Afirmación tan corocótica merece una buena demostración por vía de ejemplos, así que la voy a sugerir. En primer lugar, estamos en guerra con la antigua capital cántabra, Amaya, que lleva cuatro décadas importándonos una higa y por la que no hemos movido un dedo, mientras era investigada, abandonada o saqueada por otros. Es más: no hemos sido capaces ni de poner el turbo a la hora de excavar y valorar el pasado romano, sobre todo en el sur de la región. Tardaban menos los góticos en construir una catedral que nosotros en aclarar un pueblo romano de mil habitantes. Seguimos en guerra con Roma, ninguneándola. Los asediadores más dañinos de Amaya hemos sido nosotros, no Leovigildo ni Tariq. Nuestra indiferencia no ha dejado piedra sobre piedra. El olvido hunde más murallas que los cañones.
En segundo lugar, estamos en guerra con los judíos, a pesar de que más de un cántabro procede de los cristianos nuevos en que hubieron de convertirse los que no querían ser expulsados de Sefarad o pasados a cuchillo. Laredo albergó uno de los importantes núcleos judíos de la Castilla medieval, bien relacionado con otros del entorno (como Valmaseda o Aguilar) y a nadie se le da un ardite. Qué menos que un centro de interpretación en la Puebla Vieja, en una localidad que aspira a reverdecer laureles turísticos.
En tercer lugar, estamos en guerra contra cualquier energía alternativa. No queremos nucleares, ni aerogeneradores, ni fractura hidráulica, ni nuevas presas, ni artilugios mareomotrices, ni plantas solares de cierta extensión (proponga usted una en las solanas cántabras y descubrirá que existen más coordinadoras que jabalíes). El cántabro es feliz con la cocina de carbón sudafricano, el gas argelino y el petróleo saudí. A la balanza de pagos y al planeta, tururú.
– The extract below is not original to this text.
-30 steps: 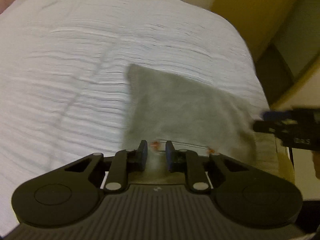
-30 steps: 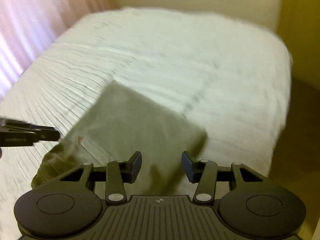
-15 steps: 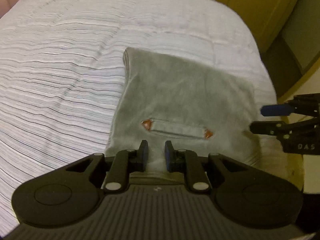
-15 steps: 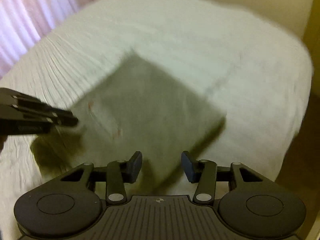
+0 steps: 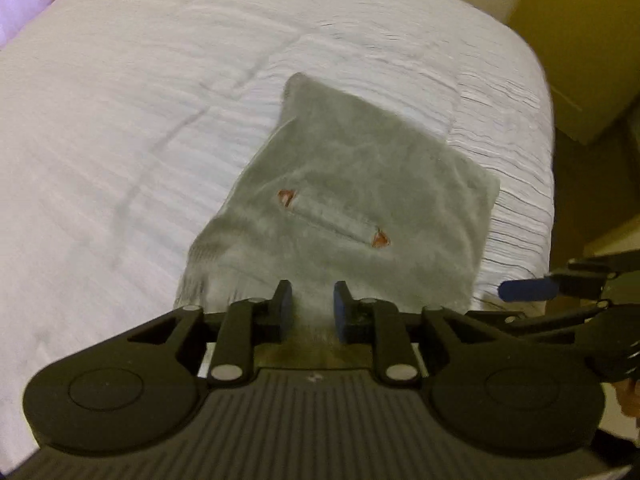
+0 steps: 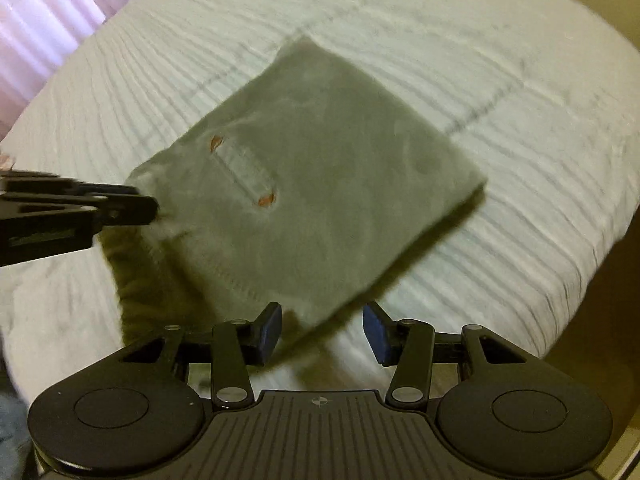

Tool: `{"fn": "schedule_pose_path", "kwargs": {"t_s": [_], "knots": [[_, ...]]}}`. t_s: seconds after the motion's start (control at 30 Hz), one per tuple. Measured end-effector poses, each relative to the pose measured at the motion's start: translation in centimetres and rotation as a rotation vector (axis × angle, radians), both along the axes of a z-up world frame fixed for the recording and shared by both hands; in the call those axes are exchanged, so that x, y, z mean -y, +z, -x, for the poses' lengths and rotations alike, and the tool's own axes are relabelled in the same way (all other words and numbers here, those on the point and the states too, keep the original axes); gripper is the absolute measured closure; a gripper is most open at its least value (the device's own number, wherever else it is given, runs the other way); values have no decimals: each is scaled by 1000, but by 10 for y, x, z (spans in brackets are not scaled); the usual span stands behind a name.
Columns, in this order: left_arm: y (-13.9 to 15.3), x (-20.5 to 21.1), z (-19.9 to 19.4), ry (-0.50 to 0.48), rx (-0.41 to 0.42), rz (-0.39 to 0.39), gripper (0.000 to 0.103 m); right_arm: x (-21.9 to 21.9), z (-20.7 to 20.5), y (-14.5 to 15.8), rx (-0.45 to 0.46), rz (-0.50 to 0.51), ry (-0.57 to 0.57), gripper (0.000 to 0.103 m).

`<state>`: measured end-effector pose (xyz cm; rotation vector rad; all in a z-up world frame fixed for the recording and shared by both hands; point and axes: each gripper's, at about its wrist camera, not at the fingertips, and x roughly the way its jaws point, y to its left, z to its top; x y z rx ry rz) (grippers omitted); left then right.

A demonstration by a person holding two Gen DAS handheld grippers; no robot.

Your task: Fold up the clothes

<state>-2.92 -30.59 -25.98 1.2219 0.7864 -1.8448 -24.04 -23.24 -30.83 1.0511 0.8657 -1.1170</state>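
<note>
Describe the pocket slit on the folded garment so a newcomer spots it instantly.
Start at the white ribbed bedspread; near its edge lies a folded grey-green garment. On its top face runs a pocket slit, the only seam with an orange triangular tack at each end.

Dim, warm indoor light with a yellow-green cast. Daylight glows pink-violet through the curtain at upper left of the right wrist view. Motion blur softens the bedspread ribbing and the edges of the grey garment in both views. A dark shadow lies under the garment's near edge. Fisheye curvature bends the bed's outline; corners are vignetted black.
</note>
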Motion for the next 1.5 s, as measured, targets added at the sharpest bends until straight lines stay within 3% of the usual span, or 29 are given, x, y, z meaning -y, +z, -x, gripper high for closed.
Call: {"fn": "schedule_pose_path", "kwargs": {"t_s": [0.17,0.37,0.47,0.67,0.73,1.03,1.5], "knots": [[27,-29,-11,154,63,-37,80,-9,8,20,8,-63,5,54],[64,-55,-17,201,97,-1,70,-7,-2,58,-29,-26,95,54],[81,-63,-20,235,96,25,68,-9,-9,78,-37,19,141,25],[103,-78,-23,282,92,55,62,-25,-14,105,-45,52,225,24],[107,-83,-23,287,101,58,56,-26,-13,108,-44,49,237,24],[122,-97,-21,298,109,80,47,-31,-8,118,-60,38,250,24],[128,-100,-22,299,68,103,44,-35,-9,129,-93,70,265,24]]}}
Tremenda es la guerra contra los empresarios, grandes o pequeños. La tramitación de cualquier expediente de cierta enjundia lleva años, litigios y ninguna garantía. El «riesgo jurídico» de muchas operaciones empresariales se está cargando negocios e inversiones, pero a nadie le importa, pues no se plantean reformas para corregirlo. En el último año, he oído esta queja a al menos tres representantes de importantes sectores empresariales de la región. Es indudable que hay una guerra burocrática contra el PIB de la región, disfrazada de «operación especial» putiniana y vestida de lagarterana jurídica.
Los cántabros andamos igualmente en faenas bélicas contra las personas mayores, porque llevan este año la mayor sobremortalidad de España y no hemos hecho ninguna manifestación en su defensa. Para eso no hay peñistas ni recogida de firmas. Son abuelas y abuelos, esencialmente, y hace días no había ni un triste informe de por qué desde enero andamos así. Si no llega a publicarse en Madrid, la gente se hubiera enterado antes de un catarro de Biden que de la muerte masiva de sus vecinos. El encogimiento de hombros es abrumador.
Hay una guerra abierta contra los peatones, que forma parte de esta guerra contra los mayores. Los peatones de edad, que antes caminaban por las calles de Cantabria a su libre albedrío, ahora andan con cien ojos para no invadir un carril bici o no ser arrollados por el patinete de turno. Tales de Mileto, contaba la leyenda griega, se cayó a un aljibe mientras miraba las estrellas. Hoy hubiera sido atropellado por el electro-patinete. Un vecino suyo, de Éfeso, un poco al norte de Mileto, Heráclito, decía que la guerra era el padre de todo («pólemos páter pantón»). Pues bien, nosotros tenemos en esa significación más padres que una victoria.
-Habla usted solo metafóricamente de guerra, señor mío, replicará el lector.
-Pues sí, pero los daños no son metafóricos, precisamente. Engarrados o 'enguerrados', un destrozo.